Пустующие участки рождают бидонвили. Но земля поблизости от Парижа – неоценимое богатство. Из всех окружающих столицу милых пригородов, застроенных и засаженных до последнего клочка, один Нантер еще обладал этим сокровищем – неиспользованными территориями. Когда Париж перешагнул Сену, проказа Нантера составила его счастье. «Зона» открыла перед ним будущее. Здесь были, как принято говорить, «участки для перепродажи», и в самом деле началась бесконечная перепродажа – под заводы, конторы, стандартные жилые массивы. Нужно было строить, и строить быстро, чтобы расселить жителей, число которых с 1900 по 1967 год возросло с пятнадцати тысяч до девяноста пяти: рабочие, служащие, мелкие торговцы. Буржуа среди них почти не было. В 1935 году тридцатитрехлетний коммунист отбил мэрию у сонных эдилов, добавив таким образом еще одно солидное звено к «красному поясу», окружавшему Париж.

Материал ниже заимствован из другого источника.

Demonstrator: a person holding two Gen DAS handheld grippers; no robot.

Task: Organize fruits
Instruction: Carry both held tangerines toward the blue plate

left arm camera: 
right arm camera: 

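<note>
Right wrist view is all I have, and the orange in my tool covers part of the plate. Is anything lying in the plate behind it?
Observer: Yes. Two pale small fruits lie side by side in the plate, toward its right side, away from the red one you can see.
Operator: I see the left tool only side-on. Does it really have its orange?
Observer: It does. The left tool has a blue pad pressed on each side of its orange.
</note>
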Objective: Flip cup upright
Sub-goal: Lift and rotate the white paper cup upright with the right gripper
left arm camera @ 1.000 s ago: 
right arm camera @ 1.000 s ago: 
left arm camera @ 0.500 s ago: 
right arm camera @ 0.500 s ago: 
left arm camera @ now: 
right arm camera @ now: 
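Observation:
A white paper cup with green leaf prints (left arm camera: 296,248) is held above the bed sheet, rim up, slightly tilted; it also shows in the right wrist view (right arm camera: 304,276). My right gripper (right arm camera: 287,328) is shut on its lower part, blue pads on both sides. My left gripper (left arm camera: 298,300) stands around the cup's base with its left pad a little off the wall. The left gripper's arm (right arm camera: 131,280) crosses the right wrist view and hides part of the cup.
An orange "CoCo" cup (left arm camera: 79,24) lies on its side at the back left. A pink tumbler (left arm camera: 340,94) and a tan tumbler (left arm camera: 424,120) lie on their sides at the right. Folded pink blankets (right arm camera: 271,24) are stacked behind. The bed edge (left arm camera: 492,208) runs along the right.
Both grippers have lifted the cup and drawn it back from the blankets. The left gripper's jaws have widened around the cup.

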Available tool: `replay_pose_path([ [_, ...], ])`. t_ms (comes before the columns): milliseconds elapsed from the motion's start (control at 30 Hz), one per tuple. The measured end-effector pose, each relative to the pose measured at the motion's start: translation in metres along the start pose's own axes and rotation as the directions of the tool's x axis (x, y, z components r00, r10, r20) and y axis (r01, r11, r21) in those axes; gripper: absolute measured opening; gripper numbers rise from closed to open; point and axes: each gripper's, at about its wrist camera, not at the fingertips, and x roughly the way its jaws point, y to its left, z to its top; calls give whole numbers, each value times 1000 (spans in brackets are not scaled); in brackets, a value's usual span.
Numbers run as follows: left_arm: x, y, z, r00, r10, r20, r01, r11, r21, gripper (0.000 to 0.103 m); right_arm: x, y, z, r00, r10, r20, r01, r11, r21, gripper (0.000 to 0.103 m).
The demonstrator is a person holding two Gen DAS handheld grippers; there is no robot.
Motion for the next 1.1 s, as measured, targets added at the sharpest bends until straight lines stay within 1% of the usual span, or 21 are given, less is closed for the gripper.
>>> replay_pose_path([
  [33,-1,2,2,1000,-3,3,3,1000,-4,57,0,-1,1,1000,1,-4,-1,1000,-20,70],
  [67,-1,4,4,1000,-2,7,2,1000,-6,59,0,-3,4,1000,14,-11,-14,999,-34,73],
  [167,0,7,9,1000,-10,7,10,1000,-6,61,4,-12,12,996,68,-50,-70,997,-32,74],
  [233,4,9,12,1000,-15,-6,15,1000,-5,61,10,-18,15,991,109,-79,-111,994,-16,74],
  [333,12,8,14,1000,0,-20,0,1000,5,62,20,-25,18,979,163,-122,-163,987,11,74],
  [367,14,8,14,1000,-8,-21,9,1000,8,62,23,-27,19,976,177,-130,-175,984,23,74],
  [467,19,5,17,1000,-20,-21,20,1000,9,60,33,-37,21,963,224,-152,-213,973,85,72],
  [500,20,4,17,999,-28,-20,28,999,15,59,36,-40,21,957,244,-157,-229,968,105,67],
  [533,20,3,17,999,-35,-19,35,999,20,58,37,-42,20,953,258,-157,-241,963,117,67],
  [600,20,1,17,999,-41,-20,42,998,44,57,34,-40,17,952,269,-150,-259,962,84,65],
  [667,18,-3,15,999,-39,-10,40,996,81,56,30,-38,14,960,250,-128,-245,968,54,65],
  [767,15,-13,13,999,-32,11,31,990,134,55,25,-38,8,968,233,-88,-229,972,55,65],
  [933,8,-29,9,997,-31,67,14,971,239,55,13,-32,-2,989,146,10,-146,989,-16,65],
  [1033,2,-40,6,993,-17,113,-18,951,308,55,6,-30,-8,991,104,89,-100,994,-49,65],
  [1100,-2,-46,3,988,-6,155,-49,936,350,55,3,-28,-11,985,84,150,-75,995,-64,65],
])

В те же шестидесятые годы, когда столица начала наступление на западные пригороды, Сорбонне стали тесны ее старые стены. Университет задыхался от наплыва студентов. Им приходилось являться за полчаса до занятий, чтобы захватить, если повезет, местечко на скамьях или хотя бы на полу в аудиториях.
Избыток сырья тормозил нормальную работу механизма. Пробка парализовала движение. Надо было принять нелегкое решение. Ибо в конце концов приходилось признать, что часть детей столицы уже не может получить высшее образование в самом Париже. Скрепя сердце, университет это признал. Естественные науки эмигрировали. Филологический факультет в последнюю минуту вырвал кусок из собственного тела, оглянулся, куда бы его сунуть, и забросил на пустыри Нантера. Будущему филфаку предстояло возникнуть между Руанской улицей и станцией Лафоли. Было предусмотрено, что в студгородке разместится также Институт политических и экономических наук.
Тогда же было принято решение, что в Нантере будут готовиться к сдаче экзаменов на лиценциата студенты, живущие в западных районах столицы. Пасси, Нейи, Плэн-Монсо пришли в волнение. Как? – восклицали отцы, – наши дочери, которых мы так заботливо пестовали, будут изгнаны в промышленное предместье, заражены коммунизмом, изнасилованы бидонвилями? Пресса, которой присуще пылкое воображение, подбавила жару. Кровь так и лилась у вас на глазах. Еще до того, как первая студентка рискнула ступить на территорию Нантера, североафриканцам уже был вынесен обвинительный приговор.
В Сорбонне все же нашлись три профессора-добровольца, готовые покинуть Alma mater к вящему возмущению своих более косных коллег, не обладавших духом пионеров. Один из этих последних решил весной 1964 года лично ознакомиться с грозящим злом. Он рискнул доехать на машине до станции Нантер-Лафоли и с трудом разыскал стройку. Небо было свинцовым, лил дождь. Он увидел кубы бетона в океане мягкой ржавой глины, в которой нога тонула по щиколотку. Окрестности – бидонвили, закопченные кирпичные заводы, серые жилые массивы стандартной застройки – были до слез тоскливы. Визитер поспешил вернуться в свою величественную Сорбонну и, встретив в коридоре одного из «пионеров», удовлетворенно сказал ему: «Мой друг, вам предстоит жить в дерьме».